EXERCISE DIRECTIONS – For each line below, check whether "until" is present. Report how many lines have it, nothing else.

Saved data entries

=== Section Start ===

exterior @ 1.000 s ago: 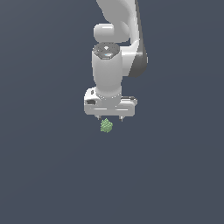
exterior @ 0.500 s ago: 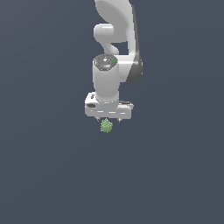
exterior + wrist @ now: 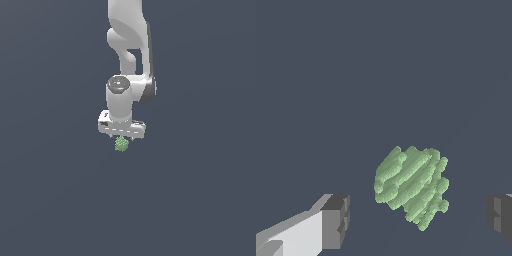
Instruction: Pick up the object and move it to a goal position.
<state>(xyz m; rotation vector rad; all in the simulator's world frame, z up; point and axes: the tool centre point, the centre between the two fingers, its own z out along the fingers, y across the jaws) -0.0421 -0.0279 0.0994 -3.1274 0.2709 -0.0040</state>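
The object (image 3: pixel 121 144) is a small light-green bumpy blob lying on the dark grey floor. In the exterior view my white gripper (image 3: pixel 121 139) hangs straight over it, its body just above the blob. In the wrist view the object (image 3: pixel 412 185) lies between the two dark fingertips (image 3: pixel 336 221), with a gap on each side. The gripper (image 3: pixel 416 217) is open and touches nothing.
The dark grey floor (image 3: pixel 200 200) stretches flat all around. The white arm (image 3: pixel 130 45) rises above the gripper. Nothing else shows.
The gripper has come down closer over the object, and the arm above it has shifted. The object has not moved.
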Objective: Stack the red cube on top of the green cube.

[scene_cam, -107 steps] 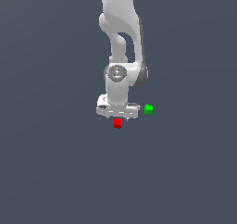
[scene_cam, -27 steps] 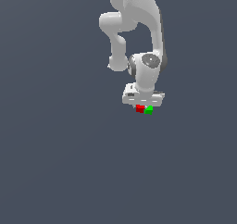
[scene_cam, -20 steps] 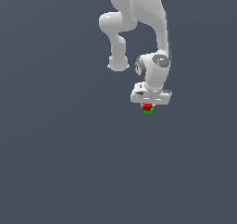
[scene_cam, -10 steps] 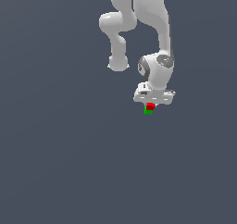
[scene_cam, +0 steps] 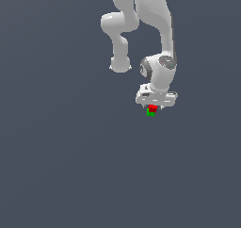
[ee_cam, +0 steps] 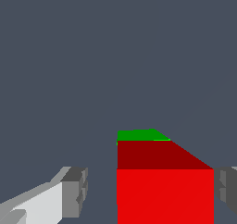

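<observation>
Simulated test scene, featureless flat grey ground (scene_cam: 56, 166), untextured white robot arm (scene_cam: 150, 15)

— What do you have on the wrist camera?

— I see the red cube (ee_cam: 165, 195) filling the near part of the picture between my gripper (ee_cam: 150, 193) fingers. One grey pad (ee_cam: 74, 190) stands clear of the cube with a gap between them; the other pad (ee_cam: 227, 190) sits right at the cube's edge, and I cannot tell if it touches.

— And the other cube?

— I see only a strip of the green cube (ee_cam: 136, 134) showing past the red one. Everything around is flat dark grey floor (ee_cam: 115, 56).
</observation>
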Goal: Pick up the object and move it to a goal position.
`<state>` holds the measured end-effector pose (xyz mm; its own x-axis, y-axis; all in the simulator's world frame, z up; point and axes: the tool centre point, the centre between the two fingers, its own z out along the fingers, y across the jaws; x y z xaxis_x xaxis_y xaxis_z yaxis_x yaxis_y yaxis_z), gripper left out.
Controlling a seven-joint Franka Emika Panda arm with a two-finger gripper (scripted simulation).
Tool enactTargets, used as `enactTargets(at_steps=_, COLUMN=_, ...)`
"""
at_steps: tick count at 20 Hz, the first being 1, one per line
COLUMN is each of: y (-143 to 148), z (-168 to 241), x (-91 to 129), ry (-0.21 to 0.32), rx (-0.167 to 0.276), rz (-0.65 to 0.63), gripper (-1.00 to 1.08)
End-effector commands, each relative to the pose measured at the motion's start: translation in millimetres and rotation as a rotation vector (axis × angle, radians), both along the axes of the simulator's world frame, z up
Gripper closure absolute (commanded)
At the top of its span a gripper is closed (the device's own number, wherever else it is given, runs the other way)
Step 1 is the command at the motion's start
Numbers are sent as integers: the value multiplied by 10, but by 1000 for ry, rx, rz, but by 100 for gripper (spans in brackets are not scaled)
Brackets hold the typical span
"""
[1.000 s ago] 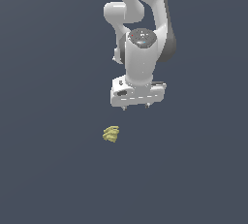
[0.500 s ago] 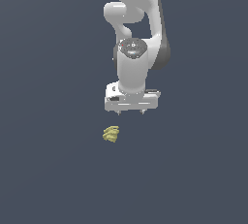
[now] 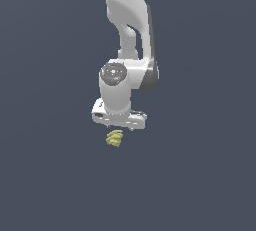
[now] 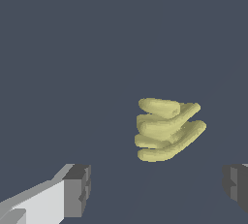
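**Gripper poised over the yellow lump, grasp not yet made**

The object (image 4: 167,128), a small olive-yellow lump of stacked, ridged folds, lay on the flat dark grey floor (image 3: 50,185), untouched. In the exterior view it sat just below the white gripper (image 3: 120,122), a shade toward that view's left of the hand's middle. The wrist view showed the hand spread wide: one dark finger pad (image 4: 77,189) stood well to one side of the lump and the other pad (image 4: 236,186) well to the other, with nothing between them. The lump lay ahead of the line joining the two pads, not yet inside it.

I judged this to be the approach step, with the pick-up itself not begun. The next move called for a small shift to bring the lump squarely between the pads, a drop to floor level, then a squeeze across the folds.

No container of any kind was in sight, and no goal marker showed in either view.
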<state>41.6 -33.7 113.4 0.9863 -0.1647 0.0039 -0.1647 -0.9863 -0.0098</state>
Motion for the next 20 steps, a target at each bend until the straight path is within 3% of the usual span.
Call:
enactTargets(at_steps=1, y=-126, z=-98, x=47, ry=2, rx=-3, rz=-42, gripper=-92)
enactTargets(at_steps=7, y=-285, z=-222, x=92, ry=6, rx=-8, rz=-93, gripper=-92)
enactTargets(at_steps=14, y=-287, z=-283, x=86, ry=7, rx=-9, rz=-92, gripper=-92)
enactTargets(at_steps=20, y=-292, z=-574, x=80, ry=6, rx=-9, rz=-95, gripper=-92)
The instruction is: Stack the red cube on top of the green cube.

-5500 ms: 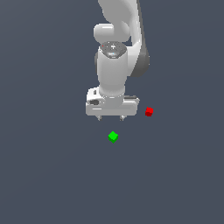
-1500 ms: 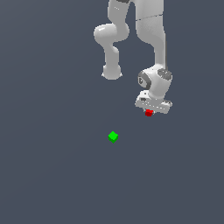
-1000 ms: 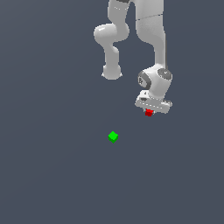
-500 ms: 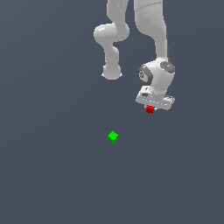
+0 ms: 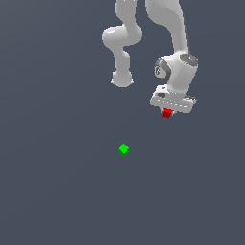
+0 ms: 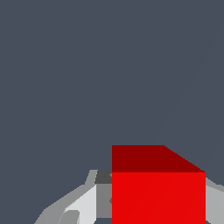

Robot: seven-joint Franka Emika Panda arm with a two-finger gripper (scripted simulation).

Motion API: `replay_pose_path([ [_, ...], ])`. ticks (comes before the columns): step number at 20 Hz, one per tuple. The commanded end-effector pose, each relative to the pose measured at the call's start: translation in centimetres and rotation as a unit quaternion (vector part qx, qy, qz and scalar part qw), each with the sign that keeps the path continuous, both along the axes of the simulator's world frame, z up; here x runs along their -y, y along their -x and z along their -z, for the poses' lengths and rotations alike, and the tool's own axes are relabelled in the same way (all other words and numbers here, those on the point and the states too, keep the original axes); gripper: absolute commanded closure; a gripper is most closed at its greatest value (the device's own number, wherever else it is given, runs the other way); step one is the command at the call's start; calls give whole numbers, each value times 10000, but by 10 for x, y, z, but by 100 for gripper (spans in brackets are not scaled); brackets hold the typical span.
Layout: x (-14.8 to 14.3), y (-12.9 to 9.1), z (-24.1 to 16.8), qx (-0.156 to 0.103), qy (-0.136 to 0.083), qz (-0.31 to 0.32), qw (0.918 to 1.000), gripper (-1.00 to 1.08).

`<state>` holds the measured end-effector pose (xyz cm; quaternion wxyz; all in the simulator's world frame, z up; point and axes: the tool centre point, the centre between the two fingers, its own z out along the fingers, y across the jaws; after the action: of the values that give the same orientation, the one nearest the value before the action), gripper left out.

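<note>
- The pincer (image 5: 167, 113) hangs off the white arm (image 5: 173, 28), up on the exterior view's right, and it's closed down on the red cube (image 5: 166, 113), which is nipped between its fingers.
- Only a sliver of red peeks out beneath the white hand body in the exterior view; the fingers themselves are too small there to pick out one by one.
- Over to the wrist view: the red cube (image 6: 158, 192) fills the near corner of the picture, its bright face towards the camera and a darker face above it.
- A pale grey finger (image 6: 83, 205) presses in on one side of the cube, and a thin grey strip of the other finger (image 6: 215, 203) shows at its far side, so the grip is snug against both flanks.
- The green cube (image 5: 123, 149) sits on its own on the dark grey floor (image 5: 52, 191), below the pincer and off towards the exterior view's left, well apart from it.
- The wrist view shows nothing green, just flat grey floor (image 6: 87, 78) beyond the red cube.
- Red is not on green yet; the two cubes are clearly separated, one gripped and one resting on the floor.
</note>
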<state>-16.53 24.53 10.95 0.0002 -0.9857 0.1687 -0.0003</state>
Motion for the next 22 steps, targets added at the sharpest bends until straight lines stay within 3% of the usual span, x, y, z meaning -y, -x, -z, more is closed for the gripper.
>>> replay_pose_path([
  [1, 0, 0, -7, -3, 1, 0, 10000, 108],
  [12, 10, -8, -7, -2, 0, 2, 10000, 108],
  [22, 70, -51, 7, 1, 6, 1, 10000, 108],
])
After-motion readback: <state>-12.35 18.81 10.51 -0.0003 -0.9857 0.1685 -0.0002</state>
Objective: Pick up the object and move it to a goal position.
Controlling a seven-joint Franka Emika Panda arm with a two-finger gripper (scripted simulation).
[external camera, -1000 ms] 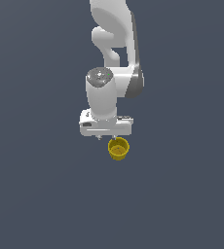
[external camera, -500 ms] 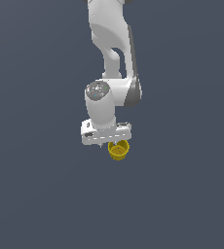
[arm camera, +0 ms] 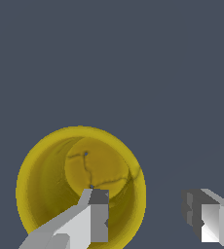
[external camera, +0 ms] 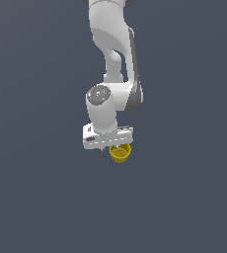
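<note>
Arm: white Panda arm [external camera: 111, 54], reaching down from the top of the exterior view, wrist bent over the cup.
Gripper [arm camera: 150, 219]: white hand, pointed downward, directly above the yellow cup; in the exterior view fingertips hidden behind the hand body and the cup rim.
Jaws: spread apart, wide gap between them, nothing clamped.
Fingers: one finger [arm camera: 95, 216] over the cup's hollow interior, inside the rim; the other finger [arm camera: 201, 216] outside the cup, past its wall, over bare floor.
Cup wall: between the two fingers, not visibly touched by either.
Yellow cup [external camera: 120, 152]: small, round, thin-walled, upright, mouth open upward; just below the hand, toward the exterior view's right of the hand's middle.
Cup interior [arm camera: 97, 168]: flat round bottom with dark crack-like lines.
Floor [external camera: 41, 197]: plain dark grey-blue surface under the cup.
</note>
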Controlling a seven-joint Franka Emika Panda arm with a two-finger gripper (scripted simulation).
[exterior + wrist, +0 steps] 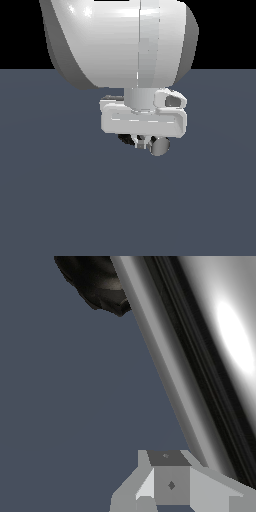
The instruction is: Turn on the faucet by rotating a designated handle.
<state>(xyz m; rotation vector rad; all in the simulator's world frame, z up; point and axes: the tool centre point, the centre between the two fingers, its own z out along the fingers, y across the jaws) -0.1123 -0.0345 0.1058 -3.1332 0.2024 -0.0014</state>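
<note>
Showing the white arm lowered over the faucet (131, 141), the exterior view leaves only part of the fixture visible beneath the gripper (144, 144): a black ridged edge of the base (124, 139) toward that view's left and the flat round end of the handle (160, 146) toward its right. The fixture stands on a plain slate-blue floor (60, 200). In the wrist view the handle (200, 356) fills the frame as a straight, polished grey cylinder with bright glare, running past one grey fingertip (170, 481); the base (95, 281) is a dark, knurled disc. Whether the jaws are apart or pressed on the bar cannot be told. The handle looks rigid and slick, so a hold near its free end probably gives the best leverage.
</note>
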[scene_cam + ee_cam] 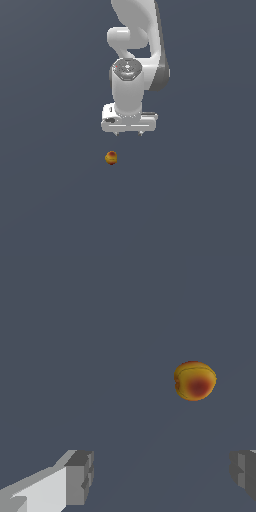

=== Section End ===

OUTPUT OF THE EXERCISE – 2